The integration provides two components:
ArangoDocumentStore: a Document Store that stores documents (including their embeddings) in an ArangoDB collection and implements the DocumentStore protocol.ArangoEmbeddingRetriever: a retriever that fetches the most relevant documents from anArangoDocumentStoreusing vector similarity on embeddings.
Installation
Vector search requires ArangoDB 3.12 or later with the vector index enabled. You can quickly start a local instance with Docker:
docker run -e ARANGO_ROOT_PASSWORD=test-password -p 8529:8529 arangodb:3.12 arangod --vector-index
Install the integration with pip:
pip install arangodb-haystack
Usage
By default, the ArangoDocumentStore reads its credentials from the ARANGO_USERNAME (optional, falls back to the root user) and ARANGO_PASSWORD environment variables:
export ARANGO_PASSWORD="test-password"
Then initialize the Document Store:
from haystack_integrations.document_stores.arangodb import ArangoDocumentStore
document_store = ArangoDocumentStore(
host="http://localhost:8529",
database="haystack",
collection_name="haystack_documents",
embedding_dimension=768,
similarity_function="cosine",
recreate_collection=True,
)
Writing Documents to ArangoDocumentStore
To write documents to the ArangoDocumentStore, create an indexing pipeline that embeds and writes documents:
from haystack import Pipeline
from haystack.components.converters import TextFileToDocument
from haystack.components.writers import DocumentWriter
from haystack.components.embedders import SentenceTransformersDocumentEmbedder
indexing = Pipeline()
indexing.add_component("converter", TextFileToDocument())

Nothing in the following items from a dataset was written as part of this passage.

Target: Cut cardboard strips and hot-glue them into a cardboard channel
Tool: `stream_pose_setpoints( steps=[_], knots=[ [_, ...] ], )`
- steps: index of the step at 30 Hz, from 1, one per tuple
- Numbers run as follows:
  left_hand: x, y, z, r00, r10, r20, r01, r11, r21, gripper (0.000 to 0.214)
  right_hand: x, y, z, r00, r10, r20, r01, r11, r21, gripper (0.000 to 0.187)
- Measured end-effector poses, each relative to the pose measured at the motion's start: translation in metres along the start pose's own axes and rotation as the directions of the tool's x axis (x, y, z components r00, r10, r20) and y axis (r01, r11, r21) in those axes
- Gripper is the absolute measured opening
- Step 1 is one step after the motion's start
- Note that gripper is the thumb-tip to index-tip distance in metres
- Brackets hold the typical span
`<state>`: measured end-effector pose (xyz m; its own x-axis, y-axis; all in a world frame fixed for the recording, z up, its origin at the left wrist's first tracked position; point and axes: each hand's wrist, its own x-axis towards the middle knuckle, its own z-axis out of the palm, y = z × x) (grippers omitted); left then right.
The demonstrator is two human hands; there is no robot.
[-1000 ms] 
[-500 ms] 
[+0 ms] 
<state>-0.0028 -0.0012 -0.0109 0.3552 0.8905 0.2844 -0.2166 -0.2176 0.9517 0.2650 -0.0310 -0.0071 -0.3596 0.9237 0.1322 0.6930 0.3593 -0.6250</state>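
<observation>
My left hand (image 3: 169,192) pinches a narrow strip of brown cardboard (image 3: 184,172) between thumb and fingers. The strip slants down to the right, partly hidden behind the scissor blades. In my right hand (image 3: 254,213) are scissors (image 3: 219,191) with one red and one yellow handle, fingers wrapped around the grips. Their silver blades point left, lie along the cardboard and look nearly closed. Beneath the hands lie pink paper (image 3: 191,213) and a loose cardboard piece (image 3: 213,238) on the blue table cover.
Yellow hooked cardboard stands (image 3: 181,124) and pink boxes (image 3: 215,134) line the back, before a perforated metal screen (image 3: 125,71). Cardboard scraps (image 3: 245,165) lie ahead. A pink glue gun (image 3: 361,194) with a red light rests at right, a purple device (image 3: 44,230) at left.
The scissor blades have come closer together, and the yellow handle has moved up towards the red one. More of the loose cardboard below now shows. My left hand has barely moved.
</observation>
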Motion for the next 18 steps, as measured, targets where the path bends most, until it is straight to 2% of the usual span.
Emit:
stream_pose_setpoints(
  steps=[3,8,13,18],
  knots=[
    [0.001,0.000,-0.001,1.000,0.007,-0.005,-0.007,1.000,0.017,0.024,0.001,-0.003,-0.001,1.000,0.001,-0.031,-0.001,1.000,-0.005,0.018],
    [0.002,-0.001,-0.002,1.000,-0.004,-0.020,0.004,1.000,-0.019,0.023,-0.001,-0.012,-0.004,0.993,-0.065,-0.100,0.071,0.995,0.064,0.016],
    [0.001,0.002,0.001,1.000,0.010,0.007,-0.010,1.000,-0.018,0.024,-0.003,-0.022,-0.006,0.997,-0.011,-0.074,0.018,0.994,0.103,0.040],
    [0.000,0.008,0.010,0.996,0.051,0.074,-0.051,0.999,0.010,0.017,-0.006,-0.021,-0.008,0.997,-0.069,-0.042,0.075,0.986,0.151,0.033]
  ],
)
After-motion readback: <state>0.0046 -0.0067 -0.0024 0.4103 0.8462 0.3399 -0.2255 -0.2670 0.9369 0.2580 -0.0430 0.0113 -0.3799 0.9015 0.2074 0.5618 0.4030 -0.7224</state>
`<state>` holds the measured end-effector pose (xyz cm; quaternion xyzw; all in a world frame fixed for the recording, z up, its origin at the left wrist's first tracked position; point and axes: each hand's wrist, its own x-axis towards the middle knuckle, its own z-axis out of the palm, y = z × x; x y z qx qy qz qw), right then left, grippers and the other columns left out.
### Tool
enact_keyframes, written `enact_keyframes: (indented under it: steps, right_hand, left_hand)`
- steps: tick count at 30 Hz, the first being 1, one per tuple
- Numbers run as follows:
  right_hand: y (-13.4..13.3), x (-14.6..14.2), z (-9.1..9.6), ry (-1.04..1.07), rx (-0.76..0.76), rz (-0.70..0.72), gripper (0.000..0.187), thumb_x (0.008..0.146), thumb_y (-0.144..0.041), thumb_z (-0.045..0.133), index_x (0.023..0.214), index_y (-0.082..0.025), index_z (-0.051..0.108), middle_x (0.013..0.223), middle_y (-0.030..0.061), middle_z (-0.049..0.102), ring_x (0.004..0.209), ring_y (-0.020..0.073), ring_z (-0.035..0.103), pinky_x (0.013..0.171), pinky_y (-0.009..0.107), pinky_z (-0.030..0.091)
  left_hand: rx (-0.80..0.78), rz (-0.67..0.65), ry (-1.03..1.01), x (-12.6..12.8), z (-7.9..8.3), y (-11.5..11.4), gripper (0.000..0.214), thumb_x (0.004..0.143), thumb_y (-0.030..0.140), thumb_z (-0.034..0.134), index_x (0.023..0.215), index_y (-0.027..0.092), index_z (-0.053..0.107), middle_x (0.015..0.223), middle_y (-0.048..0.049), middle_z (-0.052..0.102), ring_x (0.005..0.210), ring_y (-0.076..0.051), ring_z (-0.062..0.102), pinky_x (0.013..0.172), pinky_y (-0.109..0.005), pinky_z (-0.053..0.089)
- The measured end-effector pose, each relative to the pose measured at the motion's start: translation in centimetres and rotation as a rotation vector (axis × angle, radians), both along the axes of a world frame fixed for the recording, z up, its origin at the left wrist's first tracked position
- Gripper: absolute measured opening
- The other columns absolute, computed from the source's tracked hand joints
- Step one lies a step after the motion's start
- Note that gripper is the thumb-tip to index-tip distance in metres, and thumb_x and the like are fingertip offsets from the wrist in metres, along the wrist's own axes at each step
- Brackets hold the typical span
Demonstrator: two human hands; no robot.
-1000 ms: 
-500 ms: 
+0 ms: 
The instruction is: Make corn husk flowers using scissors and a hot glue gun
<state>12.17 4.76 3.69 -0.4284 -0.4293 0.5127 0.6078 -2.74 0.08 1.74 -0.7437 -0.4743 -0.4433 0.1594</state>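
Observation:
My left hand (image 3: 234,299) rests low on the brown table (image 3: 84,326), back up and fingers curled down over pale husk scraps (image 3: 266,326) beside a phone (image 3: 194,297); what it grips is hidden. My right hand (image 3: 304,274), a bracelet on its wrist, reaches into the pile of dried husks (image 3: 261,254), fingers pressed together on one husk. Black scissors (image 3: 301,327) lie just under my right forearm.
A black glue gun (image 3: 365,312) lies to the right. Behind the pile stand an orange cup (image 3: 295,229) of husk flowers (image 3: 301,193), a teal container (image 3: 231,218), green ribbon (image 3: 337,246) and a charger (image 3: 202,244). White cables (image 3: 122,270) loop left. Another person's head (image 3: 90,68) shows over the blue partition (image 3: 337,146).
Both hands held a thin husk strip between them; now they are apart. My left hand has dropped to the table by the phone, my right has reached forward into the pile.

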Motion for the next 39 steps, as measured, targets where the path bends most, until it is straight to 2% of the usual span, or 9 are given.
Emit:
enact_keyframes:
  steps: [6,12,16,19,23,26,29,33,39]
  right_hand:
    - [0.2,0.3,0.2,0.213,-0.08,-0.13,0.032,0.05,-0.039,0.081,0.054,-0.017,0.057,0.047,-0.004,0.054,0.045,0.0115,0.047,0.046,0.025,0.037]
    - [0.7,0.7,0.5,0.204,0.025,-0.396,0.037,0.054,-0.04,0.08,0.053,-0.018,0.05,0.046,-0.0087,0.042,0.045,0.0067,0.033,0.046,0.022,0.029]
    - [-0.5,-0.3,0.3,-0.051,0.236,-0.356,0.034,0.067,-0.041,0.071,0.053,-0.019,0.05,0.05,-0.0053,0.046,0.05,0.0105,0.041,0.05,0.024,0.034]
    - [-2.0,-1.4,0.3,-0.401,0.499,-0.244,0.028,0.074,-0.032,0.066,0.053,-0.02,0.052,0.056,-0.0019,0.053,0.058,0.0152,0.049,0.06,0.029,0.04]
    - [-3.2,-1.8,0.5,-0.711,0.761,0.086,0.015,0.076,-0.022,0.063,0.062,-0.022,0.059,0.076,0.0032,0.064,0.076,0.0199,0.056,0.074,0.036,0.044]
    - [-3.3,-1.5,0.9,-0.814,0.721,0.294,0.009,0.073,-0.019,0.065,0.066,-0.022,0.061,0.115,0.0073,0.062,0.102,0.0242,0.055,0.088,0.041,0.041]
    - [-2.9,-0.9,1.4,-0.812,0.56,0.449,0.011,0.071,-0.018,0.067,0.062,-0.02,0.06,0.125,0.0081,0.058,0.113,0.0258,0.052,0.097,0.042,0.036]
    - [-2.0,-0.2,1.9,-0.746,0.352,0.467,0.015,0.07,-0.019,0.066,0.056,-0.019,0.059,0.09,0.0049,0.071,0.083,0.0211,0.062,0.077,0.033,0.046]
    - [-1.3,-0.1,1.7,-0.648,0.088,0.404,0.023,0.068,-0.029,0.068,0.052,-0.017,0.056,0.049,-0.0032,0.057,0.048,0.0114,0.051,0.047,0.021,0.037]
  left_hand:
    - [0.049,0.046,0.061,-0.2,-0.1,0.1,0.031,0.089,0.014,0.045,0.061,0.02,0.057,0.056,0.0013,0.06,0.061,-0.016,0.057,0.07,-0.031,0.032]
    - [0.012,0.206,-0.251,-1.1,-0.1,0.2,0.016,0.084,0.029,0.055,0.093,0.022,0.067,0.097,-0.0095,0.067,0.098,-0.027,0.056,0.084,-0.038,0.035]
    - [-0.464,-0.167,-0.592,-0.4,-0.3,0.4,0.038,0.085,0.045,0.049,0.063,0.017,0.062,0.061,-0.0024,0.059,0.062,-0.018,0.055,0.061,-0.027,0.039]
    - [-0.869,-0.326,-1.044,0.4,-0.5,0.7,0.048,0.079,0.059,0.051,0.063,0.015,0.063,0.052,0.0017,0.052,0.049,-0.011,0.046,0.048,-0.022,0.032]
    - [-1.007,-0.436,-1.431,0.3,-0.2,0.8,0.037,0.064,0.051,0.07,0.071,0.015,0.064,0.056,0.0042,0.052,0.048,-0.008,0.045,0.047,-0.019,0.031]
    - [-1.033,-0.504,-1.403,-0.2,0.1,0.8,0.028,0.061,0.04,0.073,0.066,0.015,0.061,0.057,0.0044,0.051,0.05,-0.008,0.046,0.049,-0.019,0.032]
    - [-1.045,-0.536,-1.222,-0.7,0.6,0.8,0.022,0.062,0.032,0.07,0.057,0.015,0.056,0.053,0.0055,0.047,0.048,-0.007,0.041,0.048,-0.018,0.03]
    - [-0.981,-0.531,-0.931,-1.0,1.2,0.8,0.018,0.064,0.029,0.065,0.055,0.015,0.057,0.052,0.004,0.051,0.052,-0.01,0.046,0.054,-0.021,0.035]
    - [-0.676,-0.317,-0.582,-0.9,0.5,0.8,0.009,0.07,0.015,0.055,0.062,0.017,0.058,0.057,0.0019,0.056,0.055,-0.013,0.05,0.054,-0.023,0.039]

indexing.add_component("embedder", SentenceTransformersDocumentEmbedder())
indexing.add_component("writer", DocumentWriter(document_store))

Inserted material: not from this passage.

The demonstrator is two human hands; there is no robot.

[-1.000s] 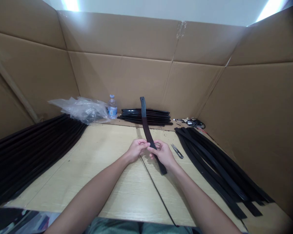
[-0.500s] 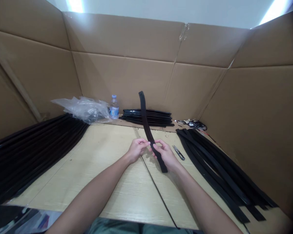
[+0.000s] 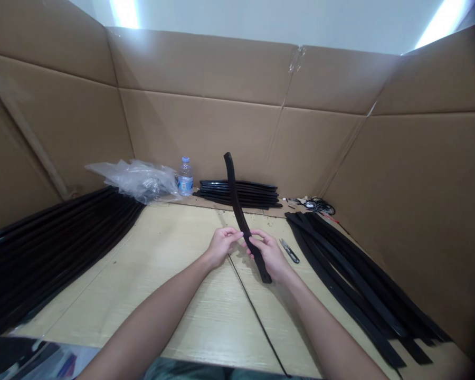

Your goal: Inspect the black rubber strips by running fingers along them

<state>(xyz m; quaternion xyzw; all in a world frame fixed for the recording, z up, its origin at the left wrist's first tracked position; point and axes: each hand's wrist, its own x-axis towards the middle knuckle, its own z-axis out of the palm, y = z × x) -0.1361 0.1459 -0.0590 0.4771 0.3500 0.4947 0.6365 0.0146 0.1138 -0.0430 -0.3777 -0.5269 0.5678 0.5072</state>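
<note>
A long, slightly curved black strip (image 3: 237,208) is held tilted above the table, its far end raised. My right hand (image 3: 267,250) is closed around its lower part, thumb on top. My left hand (image 3: 222,244) is closed in a pinch at the strip's left edge, thumb and forefinger touching it. A thin black cord (image 3: 253,306) runs from under my left hand to the table's front edge; its upper end is hidden by the fingers. Thread snips (image 3: 289,251) lie on the table just right of my right hand.
Long black strips lie piled at the left (image 3: 63,248) and right (image 3: 352,279). A stack of black strips (image 3: 257,192), a water bottle (image 3: 185,177), clear plastic bags (image 3: 142,179) and tangled black cord (image 3: 320,205) are at the back. Cardboard walls (image 3: 206,121) surround the table (image 3: 162,237).
The strip has turned slightly in my hands, so its raised end shows more edge-on. Both hands stay in nearly the same place; the view has tipped up a little.
</note>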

indexing.connect("converter", "embedder")
indexing.connect("embedder", "writer")
indexing.run({"converter": {"sources": file_paths}})
Retrieval from ArangoDocumentStore
You can retrieve documents that are semantically similar to a query with a pipeline that uses the ArangoEmbeddingRetriever:
from haystack import Pipeline
from haystack.components.embedders import SentenceTransformersTextEmbedder
from haystack_integrations.components.retrievers.arangodb import ArangoEmbeddingRetriever
querying = Pipeline()
querying.add_component("embedder", SentenceTransformersTextEmbedder())

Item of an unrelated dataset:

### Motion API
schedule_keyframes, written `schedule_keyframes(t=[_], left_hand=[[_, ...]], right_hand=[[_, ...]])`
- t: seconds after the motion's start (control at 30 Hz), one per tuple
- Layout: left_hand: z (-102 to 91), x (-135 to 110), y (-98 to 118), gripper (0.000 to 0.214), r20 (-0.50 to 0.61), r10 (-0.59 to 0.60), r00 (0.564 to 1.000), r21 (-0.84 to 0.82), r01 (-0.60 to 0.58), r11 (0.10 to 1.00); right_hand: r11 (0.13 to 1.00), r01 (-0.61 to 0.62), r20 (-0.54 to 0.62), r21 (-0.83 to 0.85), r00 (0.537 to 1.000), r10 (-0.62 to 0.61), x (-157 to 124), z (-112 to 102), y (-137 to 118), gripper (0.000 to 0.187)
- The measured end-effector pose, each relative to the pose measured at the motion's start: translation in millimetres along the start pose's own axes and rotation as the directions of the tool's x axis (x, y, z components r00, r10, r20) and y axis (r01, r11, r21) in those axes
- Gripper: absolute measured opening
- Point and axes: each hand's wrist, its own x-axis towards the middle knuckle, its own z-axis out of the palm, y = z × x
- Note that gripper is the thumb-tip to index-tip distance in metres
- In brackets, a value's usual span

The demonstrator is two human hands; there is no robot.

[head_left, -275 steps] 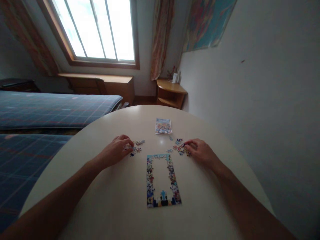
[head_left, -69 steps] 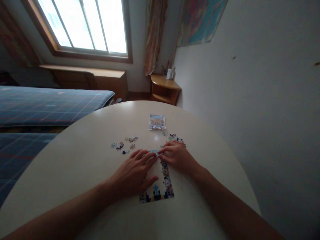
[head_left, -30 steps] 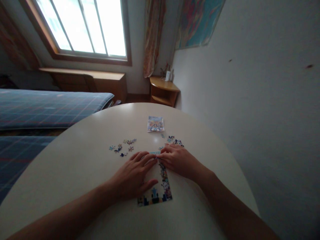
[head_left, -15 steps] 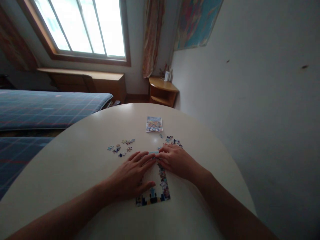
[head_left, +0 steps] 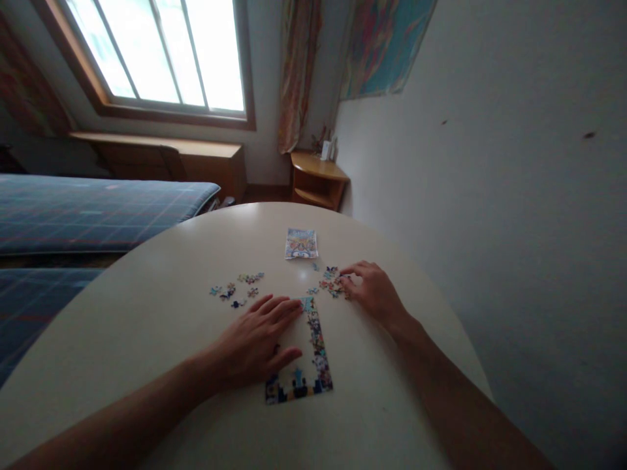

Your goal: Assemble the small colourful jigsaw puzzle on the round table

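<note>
Frame (head_left: pixel 317 352) is lying on the table (head_left: pixel 157 313); left hand (head_left: pixel 255 343) is pressing it, fingers spread flat. Right hand (head_left: pixel 375 294), fingers curled, is touching loose pieces (head_left: pixel 332 285) just beyond; pinch not discernible. Pieces are probably handling light, thin, slippery: edge-pinching suits.

Left, plaid bed (head_left: pixel 98 209); window (head_left: pixel 161 52) behind; curtain (head_left: pixel 296 72); corner shelf (head_left: pixel 316 177); wall poster (head_left: pixel 386 46).
</note>
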Motion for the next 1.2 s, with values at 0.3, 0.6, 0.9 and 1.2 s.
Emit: schedule_keyframes(t=[0.3,0.6,0.9,1.2], left_hand=[[2.5,-3,-2,0.062,0.015,0.011,1.0,0.018,-0.011,1.0],[3.2,-4,-5,0.059,0.019,0.007,1.0,-0.003,-0.007,1.0],[2.3,-3,-7,0.056,0.024,-0.001,1.0,-0.03,0.002,1.0],[4.8,-4,-9,0.052,-0.014,0.023,1.0,-0.006,-0.023,1.0]], right_hand=[[0.993,-0.106,0.042,0.046,0.994,0.104,2,15,6,0.022],[0.957,-0.214,0.192,0.198,0.965,0.176,1,-2,38,0.024],[0.976,-0.182,0.226,0.119,0.962,0.152,0,-6,41,0.023],[0.981,-0.097,0.043,0.17,0.995,0.091,1,10,12,0.017]])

querying.add_component("retriever", ArangoEmbeddingRetriever(document_store=document_store, top_k=3))
querying.connect("embedder", "retriever")
results = querying.run({"embedder": {"text": "my query"}})
The retriever also supports metadata filtering, which you can pass either at initialization or at query time.
License
arangodb-haystack is distributed under the terms of the
Apache-2.0 license.